### EXERCISE REQUIREMENTS
The material below holds the lines to copy: from the one with "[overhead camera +" up to and including the one with "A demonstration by". Copy them exactly and skip the pictures.

--- EXTRACTED MATERIAL Enclosed Below ---

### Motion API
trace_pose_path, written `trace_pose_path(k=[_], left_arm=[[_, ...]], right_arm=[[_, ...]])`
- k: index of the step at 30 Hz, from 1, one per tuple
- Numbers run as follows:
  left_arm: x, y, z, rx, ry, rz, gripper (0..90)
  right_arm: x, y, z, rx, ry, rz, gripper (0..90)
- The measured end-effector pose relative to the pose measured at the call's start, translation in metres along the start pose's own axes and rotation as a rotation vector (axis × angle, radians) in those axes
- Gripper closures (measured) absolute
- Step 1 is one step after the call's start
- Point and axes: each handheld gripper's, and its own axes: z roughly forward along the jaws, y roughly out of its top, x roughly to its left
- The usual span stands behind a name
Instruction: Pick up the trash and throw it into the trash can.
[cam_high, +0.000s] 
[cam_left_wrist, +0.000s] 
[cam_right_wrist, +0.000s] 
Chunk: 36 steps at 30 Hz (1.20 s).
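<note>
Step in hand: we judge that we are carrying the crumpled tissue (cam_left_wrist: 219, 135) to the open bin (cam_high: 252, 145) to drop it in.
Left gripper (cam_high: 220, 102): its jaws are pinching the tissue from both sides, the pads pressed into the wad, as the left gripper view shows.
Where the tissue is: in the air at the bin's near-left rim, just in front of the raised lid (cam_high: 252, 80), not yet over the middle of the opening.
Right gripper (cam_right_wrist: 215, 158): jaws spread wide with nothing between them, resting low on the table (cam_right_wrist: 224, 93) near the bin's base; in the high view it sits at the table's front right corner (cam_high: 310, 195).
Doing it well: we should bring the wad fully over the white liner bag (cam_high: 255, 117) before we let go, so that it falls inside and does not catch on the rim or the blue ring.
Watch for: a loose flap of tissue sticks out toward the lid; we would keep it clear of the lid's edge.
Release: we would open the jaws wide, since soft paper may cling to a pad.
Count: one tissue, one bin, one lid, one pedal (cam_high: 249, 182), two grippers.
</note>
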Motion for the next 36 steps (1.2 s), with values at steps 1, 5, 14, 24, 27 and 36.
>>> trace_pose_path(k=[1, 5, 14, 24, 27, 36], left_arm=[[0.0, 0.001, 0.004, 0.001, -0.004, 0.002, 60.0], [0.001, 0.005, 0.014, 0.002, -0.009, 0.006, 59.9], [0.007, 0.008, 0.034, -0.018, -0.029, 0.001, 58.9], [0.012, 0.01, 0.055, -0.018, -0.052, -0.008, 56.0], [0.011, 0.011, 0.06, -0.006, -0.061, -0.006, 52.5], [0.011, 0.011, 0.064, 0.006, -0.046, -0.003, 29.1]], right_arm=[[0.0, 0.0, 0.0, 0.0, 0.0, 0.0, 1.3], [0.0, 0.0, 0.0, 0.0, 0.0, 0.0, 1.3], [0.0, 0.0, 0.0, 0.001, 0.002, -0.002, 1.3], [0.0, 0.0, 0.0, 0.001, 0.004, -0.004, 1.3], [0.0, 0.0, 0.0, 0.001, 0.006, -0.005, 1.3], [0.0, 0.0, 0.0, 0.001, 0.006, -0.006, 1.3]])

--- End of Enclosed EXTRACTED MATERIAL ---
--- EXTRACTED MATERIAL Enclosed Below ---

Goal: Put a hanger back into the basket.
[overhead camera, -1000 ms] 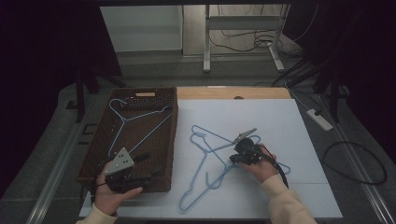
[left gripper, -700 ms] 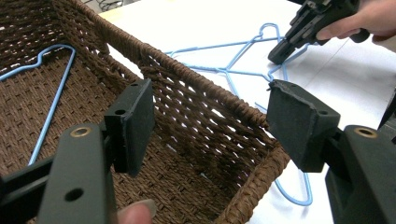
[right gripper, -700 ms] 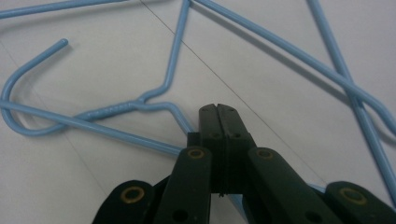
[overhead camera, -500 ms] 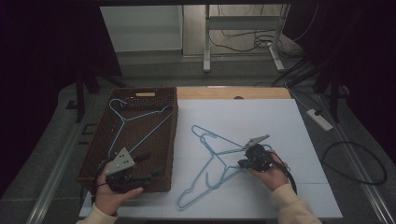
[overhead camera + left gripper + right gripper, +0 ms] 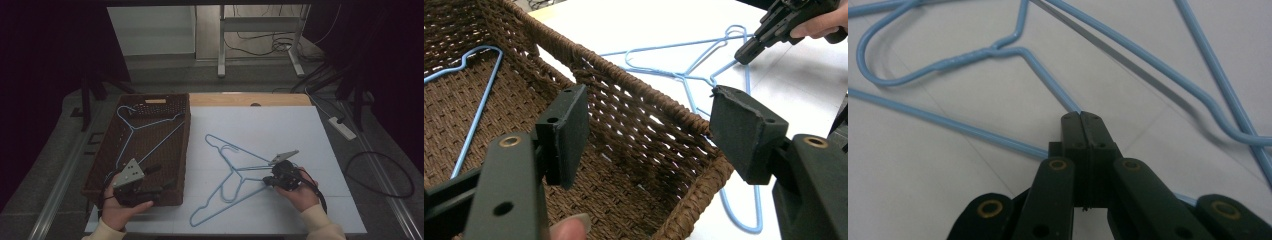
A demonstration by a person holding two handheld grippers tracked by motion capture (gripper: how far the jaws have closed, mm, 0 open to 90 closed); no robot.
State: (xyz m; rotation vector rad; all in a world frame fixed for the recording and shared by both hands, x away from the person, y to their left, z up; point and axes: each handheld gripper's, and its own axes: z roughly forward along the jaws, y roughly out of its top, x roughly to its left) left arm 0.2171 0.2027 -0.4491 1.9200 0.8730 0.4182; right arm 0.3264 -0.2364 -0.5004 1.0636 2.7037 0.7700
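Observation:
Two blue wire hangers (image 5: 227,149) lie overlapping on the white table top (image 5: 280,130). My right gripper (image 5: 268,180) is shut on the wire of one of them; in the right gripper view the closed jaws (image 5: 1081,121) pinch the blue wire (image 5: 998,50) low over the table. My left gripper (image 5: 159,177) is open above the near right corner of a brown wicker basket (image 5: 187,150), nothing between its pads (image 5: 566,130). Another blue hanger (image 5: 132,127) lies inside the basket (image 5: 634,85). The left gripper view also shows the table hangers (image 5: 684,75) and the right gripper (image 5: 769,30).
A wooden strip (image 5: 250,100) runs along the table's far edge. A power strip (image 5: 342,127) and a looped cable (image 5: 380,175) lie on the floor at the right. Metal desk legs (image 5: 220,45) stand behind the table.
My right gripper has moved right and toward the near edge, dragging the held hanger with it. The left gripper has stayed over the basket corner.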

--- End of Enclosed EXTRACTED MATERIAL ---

### RESULT BELOW
[overhead camera + left gripper + right gripper, +0 ms] 
A demonstration by a person holding two handheld grippers tracked by motion capture (gripper: how far the jaws have closed, mm, 0 open to 90 closed); no robot.

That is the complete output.